PROBLEM DESCRIPTION:
Copy out the data word for word, without any of its pictures.

ENTRIES SUPPLIED:
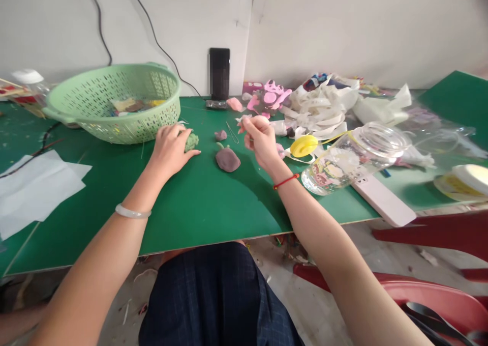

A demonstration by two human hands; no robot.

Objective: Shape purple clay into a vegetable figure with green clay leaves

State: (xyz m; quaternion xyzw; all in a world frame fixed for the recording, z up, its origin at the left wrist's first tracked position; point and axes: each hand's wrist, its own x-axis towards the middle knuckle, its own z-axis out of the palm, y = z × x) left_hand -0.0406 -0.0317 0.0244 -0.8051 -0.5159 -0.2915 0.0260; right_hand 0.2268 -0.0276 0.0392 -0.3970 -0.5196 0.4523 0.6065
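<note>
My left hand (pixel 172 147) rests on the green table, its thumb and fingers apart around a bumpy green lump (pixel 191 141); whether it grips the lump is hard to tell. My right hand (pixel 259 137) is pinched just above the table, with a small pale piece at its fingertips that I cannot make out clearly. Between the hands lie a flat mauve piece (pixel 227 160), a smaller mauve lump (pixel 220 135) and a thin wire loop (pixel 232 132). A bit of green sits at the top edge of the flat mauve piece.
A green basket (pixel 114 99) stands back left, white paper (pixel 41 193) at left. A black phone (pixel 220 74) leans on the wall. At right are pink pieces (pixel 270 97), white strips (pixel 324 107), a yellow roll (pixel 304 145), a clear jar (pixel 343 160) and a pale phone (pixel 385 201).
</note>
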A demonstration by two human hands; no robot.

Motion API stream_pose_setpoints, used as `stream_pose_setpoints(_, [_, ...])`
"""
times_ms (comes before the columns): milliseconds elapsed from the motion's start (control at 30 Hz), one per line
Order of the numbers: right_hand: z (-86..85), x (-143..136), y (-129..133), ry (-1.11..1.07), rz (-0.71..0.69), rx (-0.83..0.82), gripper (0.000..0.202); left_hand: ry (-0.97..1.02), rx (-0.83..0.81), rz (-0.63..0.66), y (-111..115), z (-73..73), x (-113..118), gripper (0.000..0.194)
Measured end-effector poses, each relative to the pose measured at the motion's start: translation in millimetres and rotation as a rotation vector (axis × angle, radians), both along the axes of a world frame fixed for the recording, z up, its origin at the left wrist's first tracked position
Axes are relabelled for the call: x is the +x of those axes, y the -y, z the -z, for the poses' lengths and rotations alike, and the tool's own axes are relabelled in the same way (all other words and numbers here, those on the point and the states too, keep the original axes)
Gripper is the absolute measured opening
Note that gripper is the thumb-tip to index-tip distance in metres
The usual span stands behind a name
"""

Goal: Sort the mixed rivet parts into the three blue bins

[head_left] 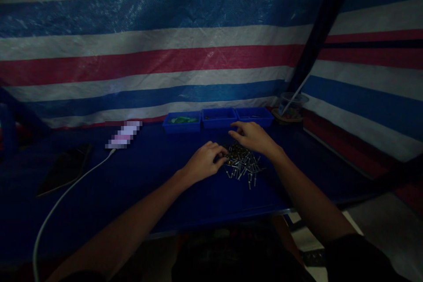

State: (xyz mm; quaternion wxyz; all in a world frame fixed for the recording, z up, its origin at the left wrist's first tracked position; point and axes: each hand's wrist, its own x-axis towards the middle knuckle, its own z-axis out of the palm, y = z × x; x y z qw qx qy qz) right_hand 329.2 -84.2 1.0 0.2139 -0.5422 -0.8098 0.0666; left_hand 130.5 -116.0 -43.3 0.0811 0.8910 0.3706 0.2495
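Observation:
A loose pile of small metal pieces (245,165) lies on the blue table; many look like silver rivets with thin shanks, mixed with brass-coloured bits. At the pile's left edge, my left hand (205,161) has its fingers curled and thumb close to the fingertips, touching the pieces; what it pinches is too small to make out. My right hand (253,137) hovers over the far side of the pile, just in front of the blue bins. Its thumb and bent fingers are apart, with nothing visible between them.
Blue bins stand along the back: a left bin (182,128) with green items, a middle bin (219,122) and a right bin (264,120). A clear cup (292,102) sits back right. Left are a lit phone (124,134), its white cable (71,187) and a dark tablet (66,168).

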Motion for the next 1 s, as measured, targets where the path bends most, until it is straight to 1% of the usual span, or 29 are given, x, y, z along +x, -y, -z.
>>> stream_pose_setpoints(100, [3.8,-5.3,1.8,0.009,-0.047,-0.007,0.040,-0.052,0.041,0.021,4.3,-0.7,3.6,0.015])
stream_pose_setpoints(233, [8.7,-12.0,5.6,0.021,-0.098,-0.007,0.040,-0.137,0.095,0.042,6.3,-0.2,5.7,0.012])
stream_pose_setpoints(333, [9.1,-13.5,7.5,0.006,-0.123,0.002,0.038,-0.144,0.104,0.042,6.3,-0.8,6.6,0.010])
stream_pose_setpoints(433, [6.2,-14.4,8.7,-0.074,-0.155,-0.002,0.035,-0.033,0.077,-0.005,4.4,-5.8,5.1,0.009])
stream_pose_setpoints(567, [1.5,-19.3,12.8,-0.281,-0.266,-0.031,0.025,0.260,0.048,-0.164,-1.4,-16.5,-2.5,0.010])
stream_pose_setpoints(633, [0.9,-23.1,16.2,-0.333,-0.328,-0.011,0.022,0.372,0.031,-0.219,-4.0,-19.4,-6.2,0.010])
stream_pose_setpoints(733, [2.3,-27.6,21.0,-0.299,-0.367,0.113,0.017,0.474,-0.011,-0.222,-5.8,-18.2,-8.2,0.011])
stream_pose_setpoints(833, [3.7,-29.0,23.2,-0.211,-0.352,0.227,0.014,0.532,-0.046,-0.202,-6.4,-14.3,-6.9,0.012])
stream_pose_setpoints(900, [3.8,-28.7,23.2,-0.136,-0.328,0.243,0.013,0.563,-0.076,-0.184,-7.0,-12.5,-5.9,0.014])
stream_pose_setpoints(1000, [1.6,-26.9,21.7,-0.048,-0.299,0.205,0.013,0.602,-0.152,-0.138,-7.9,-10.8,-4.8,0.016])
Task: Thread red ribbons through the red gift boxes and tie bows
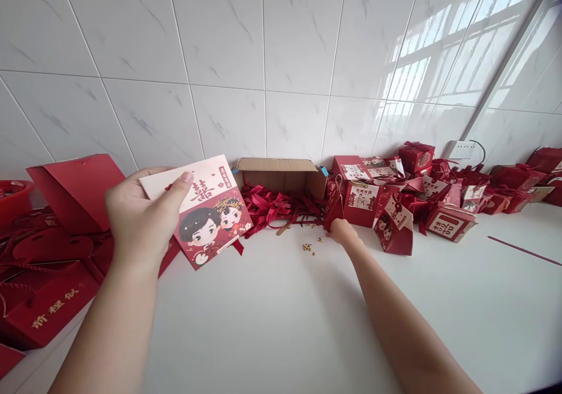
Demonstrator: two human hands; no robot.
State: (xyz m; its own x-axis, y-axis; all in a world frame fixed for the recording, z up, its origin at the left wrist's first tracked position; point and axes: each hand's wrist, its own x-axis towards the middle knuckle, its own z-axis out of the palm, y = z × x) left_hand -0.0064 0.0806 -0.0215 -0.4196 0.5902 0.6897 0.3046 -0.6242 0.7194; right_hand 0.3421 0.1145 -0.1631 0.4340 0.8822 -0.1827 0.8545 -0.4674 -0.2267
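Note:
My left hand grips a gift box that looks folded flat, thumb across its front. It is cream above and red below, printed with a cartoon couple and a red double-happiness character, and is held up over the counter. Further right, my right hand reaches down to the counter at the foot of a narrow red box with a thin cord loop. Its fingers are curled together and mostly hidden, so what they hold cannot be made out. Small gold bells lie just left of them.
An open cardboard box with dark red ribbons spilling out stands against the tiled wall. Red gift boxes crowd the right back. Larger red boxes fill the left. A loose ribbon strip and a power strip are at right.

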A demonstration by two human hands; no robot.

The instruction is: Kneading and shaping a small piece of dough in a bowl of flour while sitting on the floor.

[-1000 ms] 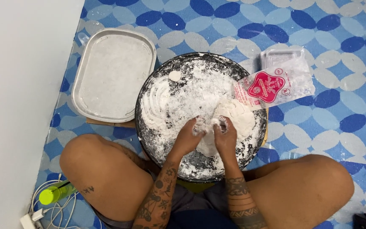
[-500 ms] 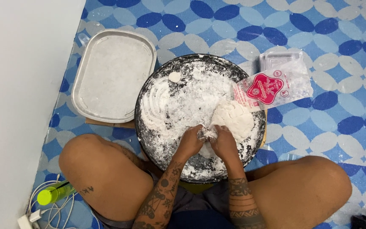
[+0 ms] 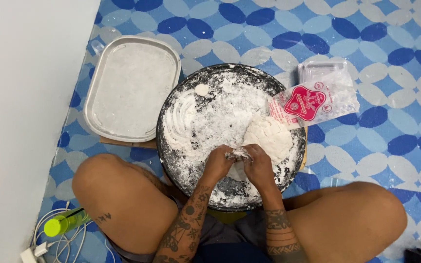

RESPONSE BELOW:
A demonstration by two human hands; no robot.

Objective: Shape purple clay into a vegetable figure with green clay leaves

State: (xyz m; quaternion xyzw; all in a world frame fixed for the recording, z up, its origin at the left wrist's first tracked position; point and axes: each hand's wrist, its own x-axis towards the middle knuckle, its own z-axis out of the palm, y = z × x) left_hand -0.0406 -0.0317 0.0244 -0.8051 -0.5159 -0.2915 0.0260; right_hand 0.2268 -0.0276 0.0392 -0.3970 -0.5196 0.4523 0.6065
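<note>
My left hand (pixel 172 147) rests on the green table, its thumb and fingers apart around a bumpy green lump (pixel 191 141); whether it grips the lump is hard to tell. My right hand (pixel 259 137) is pinched just above the table, with a small pale piece at its fingertips that I cannot make out clearly. Between the hands lie a flat mauve piece (pixel 227 160), a smaller mauve lump (pixel 220 135) and a thin wire loop (pixel 232 132). A bit of green sits at the top edge of the flat mauve piece.
A green basket (pixel 114 99) stands back left, white paper (pixel 41 193) at left. A black phone (pixel 220 74) leans on the wall. At right are pink pieces (pixel 270 97), white strips (pixel 324 107), a yellow roll (pixel 304 145), a clear jar (pixel 343 160) and a pale phone (pixel 385 201).
</note>
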A demonstration by two human hands; no robot.

Motion API stream_pose_setpoints, used as `stream_pose_setpoints(_, [_, ...])`
"""
times_ms (comes before the columns): milliseconds elapsed from the motion's start (control at 30 Hz), one per line
Order of the numbers: right_hand: z (-86..85), x (-143..136), y (-129..133), ry (-1.11..1.07), rz (-0.71..0.69), rx (-0.83..0.82), gripper (0.000..0.202); left_hand: ry (-0.97..1.02), rx (-0.83..0.81), rz (-0.63..0.66), y (-111..115), z (-73..73), x (-113..118), gripper (0.000..0.194)
Measured end-effector poses, each relative to the pose measured at the motion's start: translation in millimetres and rotation as a rotation vector (axis × angle, radians), both along the axes of a world frame fixed for the recording, z up, its origin at the left wrist's first tracked position
Axes are relabelled for the call: x is the +x of those axes, y the -y, z the -z, for the poses' lengths and rotations alike, and the tool's own axes are relabelled in the same way (all other words and numbers here, those on the point and the states too, keep the original axes)
Gripper is the absolute measured opening
Note that gripper is the thumb-tip to index-tip distance in metres
The usual span stands behind a name
"""

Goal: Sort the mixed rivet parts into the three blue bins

[head_left] 

State: (xyz mm; quaternion wxyz; all in a world frame fixed for the recording, z up, its origin at the left wrist's first tracked position; point and axes: each hand's wrist, its own x-axis towards the middle knuckle, its own z-axis out of the palm, y = z × x; x y z qw qx qy qz) right_hand 329.2 -84.2 1.0 0.2139 -0.5422 -0.8098 0.0666; left_hand 130.5 -116.0 -43.3 0.0811 0.8910 0.3706 0.2495
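Observation:
A loose pile of small metal pieces (245,165) lies on the blue table; many look like silver rivets with thin shanks, mixed with brass-coloured bits. At the pile's left edge, my left hand (205,161) has its fingers curled and thumb close to the fingertips, touching the pieces; what it pinches is too small to make out. My right hand (253,137) hovers over the far side of the pile, just in front of the blue bins. Its thumb and bent fingers are apart, with nothing visible between them.
Blue bins stand along the back: a left bin (182,128) with green items, a middle bin (219,122) and a right bin (264,120). A clear cup (292,102) sits back right. Left are a lit phone (124,134), its white cable (71,187) and a dark tablet (66,168).
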
Motion for the next 1 s, as measured, targets where the path bends most, until it is straight to 1% of the usual span, or 29 are given, x, y, z along +x, -y, -z.
>>> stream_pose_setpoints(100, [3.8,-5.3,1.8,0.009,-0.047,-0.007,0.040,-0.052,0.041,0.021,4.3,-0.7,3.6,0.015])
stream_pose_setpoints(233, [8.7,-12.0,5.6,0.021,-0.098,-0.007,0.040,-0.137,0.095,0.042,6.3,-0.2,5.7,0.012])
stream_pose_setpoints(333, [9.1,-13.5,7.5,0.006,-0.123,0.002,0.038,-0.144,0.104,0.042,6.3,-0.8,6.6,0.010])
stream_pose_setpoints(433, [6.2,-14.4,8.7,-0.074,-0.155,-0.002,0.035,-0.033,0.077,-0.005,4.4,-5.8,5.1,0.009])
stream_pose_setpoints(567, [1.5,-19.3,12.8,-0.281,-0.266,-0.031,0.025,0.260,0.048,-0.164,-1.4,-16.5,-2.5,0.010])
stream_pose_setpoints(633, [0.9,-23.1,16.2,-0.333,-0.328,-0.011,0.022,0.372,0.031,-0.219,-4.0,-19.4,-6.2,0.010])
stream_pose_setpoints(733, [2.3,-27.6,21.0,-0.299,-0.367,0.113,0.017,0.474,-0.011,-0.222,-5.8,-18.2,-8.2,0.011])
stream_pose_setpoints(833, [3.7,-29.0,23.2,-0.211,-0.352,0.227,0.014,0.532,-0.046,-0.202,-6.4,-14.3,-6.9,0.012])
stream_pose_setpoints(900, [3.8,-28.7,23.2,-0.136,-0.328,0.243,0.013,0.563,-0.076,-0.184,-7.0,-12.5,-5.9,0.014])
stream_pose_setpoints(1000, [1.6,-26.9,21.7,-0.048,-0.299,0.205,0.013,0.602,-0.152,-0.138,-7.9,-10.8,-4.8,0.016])
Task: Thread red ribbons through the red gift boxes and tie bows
Demonstrator: two human hands; no robot.
State: (xyz m; its own x-axis, y-axis; all in a world frame fixed for the recording, z up, its origin at the left wrist's first tracked position; point and axes: each hand's wrist, its own x-axis towards the middle knuckle, its own z-axis out of the palm, y = z × x) left_hand -0.0064 0.0806 -0.0215 -0.4196 0.5902 0.6897 0.3046 -0.6242 0.7194; right_hand 0.3421 0.1145 -0.1631 0.4340 0.8822 -0.1827 0.8545 -0.4674 -0.2267
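Note:
My left hand grips a gift box that looks folded flat, thumb across its front. It is cream above and red below, printed with a cartoon couple and a red double-happiness character, and is held up over the counter. Further right, my right hand reaches down to the counter at the foot of a narrow red box with a thin cord loop. Its fingers are curled together and mostly hidden, so what they hold cannot be made out. Small gold bells lie just left of them.
An open cardboard box with dark red ribbons spilling out stands against the tiled wall. Red gift boxes crowd the right back. Larger red boxes fill the left. A loose ribbon strip and a power strip are at right.
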
A demonstration by two human hands; no robot.

The instruction is: Kneading and shaping a small piece of dough in a bowl of flour while sitting on the floor.

[-1000 ms] 
[-500 ms] 
[+0 ms] 

No more is needed to finish this exercise.